TASK TO COMPLETE: Find every line below with the word "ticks" in it, and copy each one.

DATA SECTION:
○ ○ ○ ○ ○

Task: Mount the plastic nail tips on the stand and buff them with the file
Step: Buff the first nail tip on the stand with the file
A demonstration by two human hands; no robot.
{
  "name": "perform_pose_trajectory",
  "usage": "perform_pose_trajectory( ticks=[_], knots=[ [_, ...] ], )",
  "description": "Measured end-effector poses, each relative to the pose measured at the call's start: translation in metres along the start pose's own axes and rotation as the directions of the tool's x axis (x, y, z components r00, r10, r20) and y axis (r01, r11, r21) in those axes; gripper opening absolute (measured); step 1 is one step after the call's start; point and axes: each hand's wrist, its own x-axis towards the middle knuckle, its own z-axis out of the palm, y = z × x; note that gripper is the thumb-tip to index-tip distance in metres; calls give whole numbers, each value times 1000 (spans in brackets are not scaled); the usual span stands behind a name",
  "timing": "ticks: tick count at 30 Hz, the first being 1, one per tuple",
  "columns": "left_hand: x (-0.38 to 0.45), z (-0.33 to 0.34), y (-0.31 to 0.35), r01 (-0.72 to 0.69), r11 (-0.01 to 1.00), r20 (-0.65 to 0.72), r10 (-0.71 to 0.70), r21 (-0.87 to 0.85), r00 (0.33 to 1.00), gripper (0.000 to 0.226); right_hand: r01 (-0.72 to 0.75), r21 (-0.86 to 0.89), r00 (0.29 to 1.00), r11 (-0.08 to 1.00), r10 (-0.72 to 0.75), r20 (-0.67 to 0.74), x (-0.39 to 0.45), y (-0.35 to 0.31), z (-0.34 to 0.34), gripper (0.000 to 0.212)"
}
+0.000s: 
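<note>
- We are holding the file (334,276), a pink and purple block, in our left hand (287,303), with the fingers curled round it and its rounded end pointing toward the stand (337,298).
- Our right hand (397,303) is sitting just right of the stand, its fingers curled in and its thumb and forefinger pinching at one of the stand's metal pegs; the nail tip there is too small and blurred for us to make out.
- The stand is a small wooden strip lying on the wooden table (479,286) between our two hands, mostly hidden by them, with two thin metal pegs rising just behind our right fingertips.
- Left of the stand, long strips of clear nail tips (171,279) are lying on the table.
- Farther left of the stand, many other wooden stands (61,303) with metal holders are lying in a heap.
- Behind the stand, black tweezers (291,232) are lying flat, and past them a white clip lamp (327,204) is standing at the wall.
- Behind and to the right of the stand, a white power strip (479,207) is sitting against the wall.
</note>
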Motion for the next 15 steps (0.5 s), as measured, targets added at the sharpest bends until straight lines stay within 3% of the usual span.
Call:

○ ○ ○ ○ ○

EXERCISE SOLUTION:
  "usage": "perform_pose_trajectory( ticks=[_], knots=[ [_, ...] ], )",
  "timing": "ticks: tick count at 30 Hz, the first being 1, one per tuple",

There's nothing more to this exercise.